Le Cavaliere ou l’allergie aux règles démocratiques
Italie
Silvio Berlusconi a totalement désacralisé la fonction de président du Conseil
«Je sais qu’une jeune fille a été arrêtée et se trouve dans vos locaux. C’est une personne que nous connaissons et nous voudrions savoir ce qu’il se passe.» Le 27 mai 2010, peu après 23 heures, le responsable de la sécurité de Silvio Berlusconi téléphone au chef de cabinet de la préfecture de Milan. La jeune mineure «Ruby» vient d’être appréhendée pour le vol de 3000 euros à deux de ses amies. Quelques minutes plus tard, relate le quotidien Il Corriere della Sera dans son édition de samedi, le chef du gouvernement prend à son tour le combiné: «Je voulais vous confirmer que nous connaissons cette jeune fille, mais surtout vous signaler qu’elle est un membre de la famille du président égyptien Moubarak et qu’il serait donc opportun d’éviter qu’elle soit transférée dans une structure d’accueil pour mineurs. Il serait préférable de la confier à une personne de confiance et pour cela je voulais vous informer que d’ici peu, notre conseillère régionale Nicola Minetti viendra la chercher.»
Une partie de la presse italienne estime que ce bref coup de téléphone pourrait être l’appel de trop pour un Silvio Berlusconi déjà affaibli politiquement. Non seulement la jeune Marocaine Ruby aurait, légalement, dû être placée dans un foyer pour mineurs, mais le président du Conseil semble avoir tenté de faire pression sur les policiers. «C’est un abus de pouvoir», dénonce l’opposition même si le préfet de Milan a indiqué qu’il était habitué à recevoir des coups de téléphone de responsables politiques cherchant à régler un problème.
Conflit d’intérêts perpétuel
«Ce n’est qu’un acte de solidarité. J’aurais honte de ne pas l’avoir fait», a pour sa part répliqué hier Silvio Berlusconi. Ce n’est d’ailleurs pas la première fois qu’au nom de l’efficacité et du pragmatisme, le leader de la droite remet en cause la séparation et l’équilibre des pouvoirs. Avant d’entrer en politique, Silvio Berlusconi a construit sa carrière d’homme d’affaires sur la concentration notamment des médias et a toujours vécu la gestion des affaires publiques comme celle d’un actionnaire majoritaire dans un conseil d’administration. D’où son allergie aux contre-pouvoirs caractéristiques d’une démocratie lesquels sont uniquement considérés par le Cavaliere comme des freins et des obstacles. Et cela avec le soutien d’une bonne partie de ses concitoyens qui rejettent, avec plus ou moins de bonnes raisons, une administration pléthorique, une justice extrêmement lente ou encore une fiscalité anormalement élevée. «Le Berlusconisme, c’est la philosophie du motorino», résume l’écrivain Andrea Camilleri, celle de la débrouillardise d’un individu qui se faufilerait en dépit des règles au milieu des véhicules.
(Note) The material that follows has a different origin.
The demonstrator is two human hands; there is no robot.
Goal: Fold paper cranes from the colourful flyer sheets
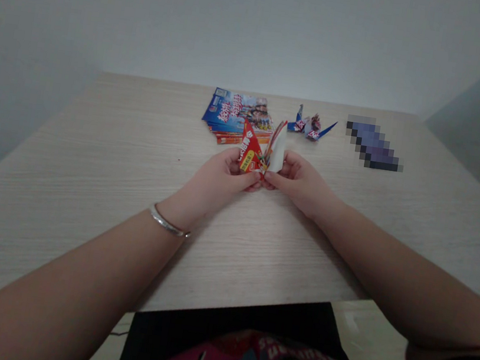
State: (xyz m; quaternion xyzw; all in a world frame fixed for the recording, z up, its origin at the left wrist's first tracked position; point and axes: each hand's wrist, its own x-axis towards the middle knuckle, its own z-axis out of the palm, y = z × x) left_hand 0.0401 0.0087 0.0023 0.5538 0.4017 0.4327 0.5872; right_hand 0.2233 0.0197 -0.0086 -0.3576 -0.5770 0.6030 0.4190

Reste que concrètement cette orientation se traduit par la remise en cause de principes fondamentaux. A commencer par une norme de 1957 qui interdit en principe à tout propriétaire de concession publique d’être élu de la nation. Outre son conflit d’intérêts perpétuel, le président du Conseil a toujours cherché à limiter les pouvoirs des magistrats en remettant en cause leur indépendance garantie par la Constitution italienne. Il a régulièrement fait voter des lois ad personam pour échapper à ses procès pour corruption ou fraude fiscale, légitimant même publiquement le non-paiement des impôts.
Prônant la limitation du rôle du parlement et la multiplication de décrets-lois, traitant les élus de «voleurs», vilipendant les syndicats, il a totalement désacralisé la fonction de président du Conseil y compris en revendiquant ses liftings et ses implants capillaires. Ou encore en organisant, malgré son âge, des fêtes en compagnie de prostituées et de jeunes mineures.